In contrast to mathematical studies that start from a normative framework of surprise [4, 36–46], we take a constructive approach based on a network of spiking model neurons with plastic connections. We consider two aspects of spiking neural networks as crucial requirements for biological plausibility. First, all information about expected and observed events, and an occasional mismatch between the two, needs to be *communicated via spikes*; thus a comparison of subthreshold membrane potentials across different neurons—as required in some existing models [47–49]—is not possible. Second, synaptic plasticity rules should be expressed as *NeoHebbian three-factor learning rules* [50–55] where the changes of a synapse from neuron A to neuron B can only depend on the spikes of neuron A and the state of neuron B (the two ‘local’ factors’) plus one (or several) neuromodulators that play the role of a global feedback signal (third factor) broadcast to large groups of neurons; in our approach, detailed synapse-specific feedback as used in the BackProp algorithm [56] and variants thereof [57–60] is not needed.

Our main assumption is that surprise manifests itself in a spiking neural network as a *mismatch between excitation and inhibition* in a layer of hidden neurons that represent the current observation and compare it to the expectation arising from earlier observations. Our approach is intimately linked to both the theory of excitation-inhibition balance (E-I balance) [61–63] and the theory of predictive coding [64–67].

Predictive coding is an influential theory in the fields of neurosciences [24, 64, 68–70] and bio-inspired artificial neural networks [71–74]. In contrast to the classic framework of predictive coding that emphasizes sparsity of activity as a means to minimize redundancy of codes [75], we emphasize the advantage of predictive codes for generating a surprise signal in spiking neural networks. Importantly, we propose in this paper that *an intrinsic spike-based surprise signal can modulate biologically plausible synaptic plasticity rules so as to achieve fast adaptation and continual learning across rule switches*.

Prediction errors in predictive coding are typically local, e.g., if a subject tries to predict the next image in a sequence, each wrong pixel gives a local prediction error. Similarly, E-I balance is often defined on a per-neuron basis, i.e., each neuron tries to balance excitatory and inhibitory inputs (detailed balance) [63]. In contrast to local prediction errors and detailed E-I balance, we consider in this paper surprise as a more global signal that sums over many local prediction errors, or many E-I mismatch signals, to extract an area-wide surprise signal that can be classified as an observation-mismatch surprise [4]. We emphasize that surprise is not necessarily conscious. Indeed, unexpected continuations of tone sequences or harmonies evoke EEG signals even in subjects without musical education [5, 7].

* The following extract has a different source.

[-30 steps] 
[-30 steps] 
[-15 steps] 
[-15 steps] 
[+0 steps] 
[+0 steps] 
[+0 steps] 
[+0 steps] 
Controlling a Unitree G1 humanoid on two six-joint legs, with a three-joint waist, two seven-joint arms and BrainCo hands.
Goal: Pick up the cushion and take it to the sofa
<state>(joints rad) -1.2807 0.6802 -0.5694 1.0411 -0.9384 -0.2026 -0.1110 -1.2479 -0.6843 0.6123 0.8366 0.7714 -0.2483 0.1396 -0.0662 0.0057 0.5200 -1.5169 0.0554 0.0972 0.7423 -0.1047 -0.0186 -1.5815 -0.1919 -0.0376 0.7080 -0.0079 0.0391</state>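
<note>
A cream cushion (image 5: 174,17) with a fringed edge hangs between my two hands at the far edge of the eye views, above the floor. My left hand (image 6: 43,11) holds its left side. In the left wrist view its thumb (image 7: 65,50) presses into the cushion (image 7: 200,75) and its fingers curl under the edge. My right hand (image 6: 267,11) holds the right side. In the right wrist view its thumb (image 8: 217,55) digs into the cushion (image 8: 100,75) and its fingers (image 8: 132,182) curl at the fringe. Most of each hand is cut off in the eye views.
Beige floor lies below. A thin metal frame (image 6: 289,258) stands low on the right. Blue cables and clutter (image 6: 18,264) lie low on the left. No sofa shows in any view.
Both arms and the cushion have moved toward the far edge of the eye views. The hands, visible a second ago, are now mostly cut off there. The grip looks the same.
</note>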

We focus on two related tasks both involving sequences of observations. The first task illustrates the well-known problem of re-adaptation to abrupt switches in the stimulus statistics where the same rule of stimulus generation is unlikely to occur twice [31, 42, 46]; the second one exemplifies the problem of continual learning across rule switches where each rule should be memorized since it is likely to re-appear [11, 15, 76]. In both tasks, expectations (‘predictions’) must be built by self-supervised learning, and change points (‘rule switches’) must be inferred from the observation sequence since they are not indicated by a cue. Our model links observations in the neurosciences at the level of single neurons or circuits to psychological phenomena of surprise and provides an alternative to algorithmic approaches to the stability-plasticity dilemma [77, 78], continual learning [13, 76, 79, 80], context-dependent prediction [81–83], or context buffers in artificial neural networks [72].

## Results

### Building expectations in a sequence task with rule switching

Imagine the following sequence of numbers
(1)
The complete sequence is composed of **transitions** (e.g. 2 → 3) and **switches** between two different rules (rule *A* → rule *B*). We refer to the moment of rule switching as a change point. The “volatile sequence tasks” used in this paper generalize switches between elementary deterministic rules, as in (1), to more complex probabilistic sequences of images generated by the following procedure. We have a total of images. After presentation of image number *i*, the next image is one of *K* images that are possible as successors of *i*. For example, for *K* = 2 the possible successors after the image ‘apple’ could be ‘pen’ or ‘hat’ with equal probability. We will see later that, when the rule of sequence generation changes (e.g., ‘apple’ is followed by ‘car’), participants watching the sequence of images report the subjective feeling of surprise, consistent with earlier experiments [84, 85]. Thus in such a framework, a change point triggers a surprise signal.

To generalize the above procedure to the case of *K* = 4 possible successor images, we may think of a video taken in an empty apartment of square rooms, each room recognizable by a specific wallpaper. The video camera takes one static image of a room before it is moved to one of the *K* neighboring rooms (Fig 1A). In total, transitions would be possible, but because of the specific layout of the apartment, not all of these are observed. An observer watching the recorded sequence would see transitions of images (‘rooms’) 1 → 2 with probability or 1 → 3 with probability , etc. The hidden ‘rule’ of sequence generation arises from the transition matrix (Fig 1B). However, at unknown moments in time the rule changes (with switch probability , called ‘volatility’), akin to the switch from rule *A* → rule *B* in (1). Note that the set of images remains the same after a change point while the transition matrix changes [39, 47]. The above probabilistic task with rule switching is a generalization of established tasks in cognitive neuroscience of surprise [31, 84–87].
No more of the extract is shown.